Open johnmarktaylor91 opened 6 months ago

johnmarktaylor91 commented 6 months ago

Hello, I had a somewhat specific question. I maintain a library called TorchLens that allows users to visualize the computational graph of PyTorch models and extract any intermediate activations. It seems to be having a hard time with PennyLane layers so I'm trying to understand why. For example, if I visualize the computational graph of a model there appears to be a gap between the input and output, suggesting that some tensor operations aren't being tracked in the middle.
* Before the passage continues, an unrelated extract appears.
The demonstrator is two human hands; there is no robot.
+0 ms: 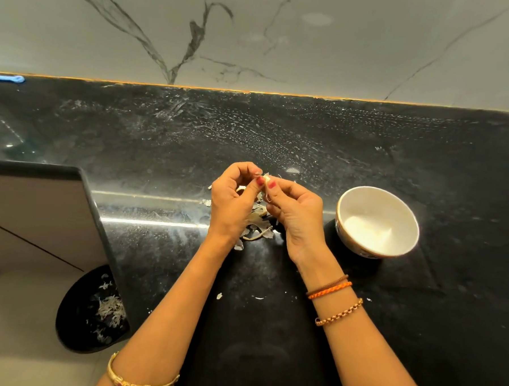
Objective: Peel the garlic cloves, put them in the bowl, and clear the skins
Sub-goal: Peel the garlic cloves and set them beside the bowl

My question is--does PennyLane's PyTorch implementation only use base PyTorch operations under the hood for tensor-processing operations, or does it define new functions for performing functions on tensors? I ask because TorchLens works by temporarily decorating all functions in the PyTorch namespace such that their execution is tracked and logged, and if PennyLane performs operations on tensors that don't boil down to base PyTorch functions (e.g., that are implemented with new C code) that would explain the issue. Many thanks for any insight on this issue.

qnn.pdf

josh146 commented 6 months ago

Hi @johnmarktaylor91! Can I ask what PennyLane device are you using, and what differentiation method you are using?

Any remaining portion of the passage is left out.